## YOUR INSTRUCTIONS
Give the listing again character for character, but drop the images.

## INFORMATION PROVIDED
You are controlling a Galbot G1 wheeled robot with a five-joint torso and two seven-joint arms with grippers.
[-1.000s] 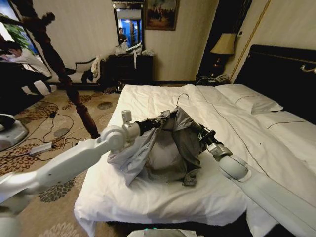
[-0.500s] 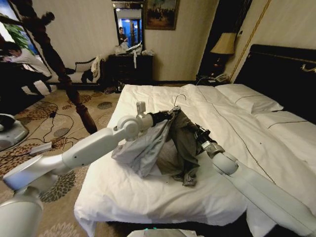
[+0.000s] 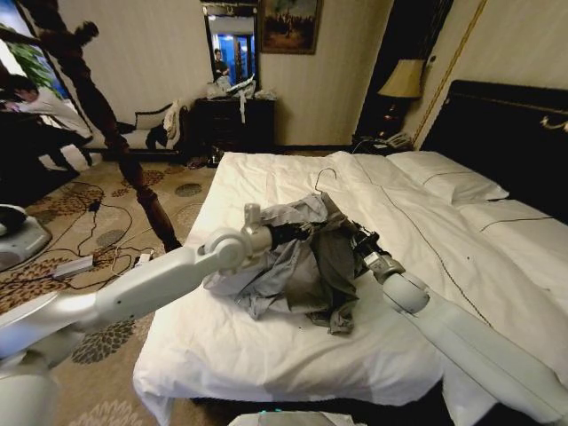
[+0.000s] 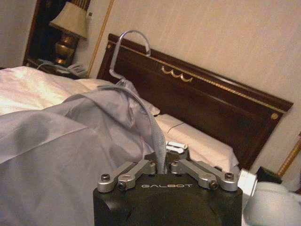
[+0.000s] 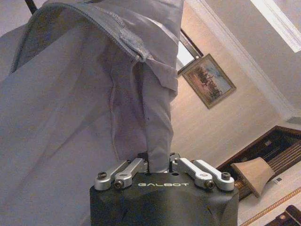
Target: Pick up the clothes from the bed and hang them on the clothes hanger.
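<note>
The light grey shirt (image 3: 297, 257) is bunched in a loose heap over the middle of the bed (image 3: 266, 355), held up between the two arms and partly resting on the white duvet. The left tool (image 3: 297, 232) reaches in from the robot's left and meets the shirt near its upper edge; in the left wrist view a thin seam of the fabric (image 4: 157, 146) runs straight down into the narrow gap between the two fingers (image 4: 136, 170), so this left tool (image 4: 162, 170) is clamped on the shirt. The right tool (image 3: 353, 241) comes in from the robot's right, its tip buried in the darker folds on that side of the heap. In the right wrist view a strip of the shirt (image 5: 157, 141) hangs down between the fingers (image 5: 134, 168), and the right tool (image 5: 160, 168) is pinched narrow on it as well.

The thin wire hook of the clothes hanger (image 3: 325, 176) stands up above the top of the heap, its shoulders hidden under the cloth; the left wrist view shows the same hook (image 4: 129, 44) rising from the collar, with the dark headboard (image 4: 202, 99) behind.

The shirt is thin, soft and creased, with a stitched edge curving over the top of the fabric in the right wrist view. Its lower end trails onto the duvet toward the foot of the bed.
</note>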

## SOLUTION TO THIS TASK
You are controlling a Galbot G1 wheeled robot with a five-joint torso and two seven-joint arms with grippers.
[-1.000s] 
[-0.500s] 
[+0.000s] 
[+0.000s] 
[+0.000s] 
Target: Pick up the clothes from the bed and hang them on the clothes hanger.
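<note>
The light grey shirt (image 3: 297, 257) is bunched in a loose heap over the middle of the bed (image 3: 266, 355), held up between the two arms and partly resting on the white duvet. The left tool (image 3: 297, 232) reaches in from the robot's left and meets the shirt near its upper edge; in the left wrist view a thin seam of the fabric (image 4: 157, 146) runs straight down into the narrow gap between the two fingers (image 4: 136, 170), so this left tool (image 4: 162, 170) is clamped on the shirt. The right tool (image 3: 353, 241) comes in from the robot's right, its tip buried in the darker folds on that side of the heap. In the right wrist view a strip of the shirt (image 5: 157, 141) hangs down between the fingers (image 5: 134, 168), and the right tool (image 5: 160, 168) is pinched narrow on it as well.

The thin wire hook of the clothes hanger (image 3: 325, 176) stands up above the top of the heap, its shoulders hidden under the cloth; the left wrist view shows the same hook (image 4: 129, 44) rising from the collar, with the dark headboard (image 4: 202, 99) behind.

The shirt is thin, soft and creased, with a stitched edge curving over the top of the fabric in the right wrist view. Its lower end trails onto the duvet toward the foot of the bed.
</note>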

There is nothing further to this exercise.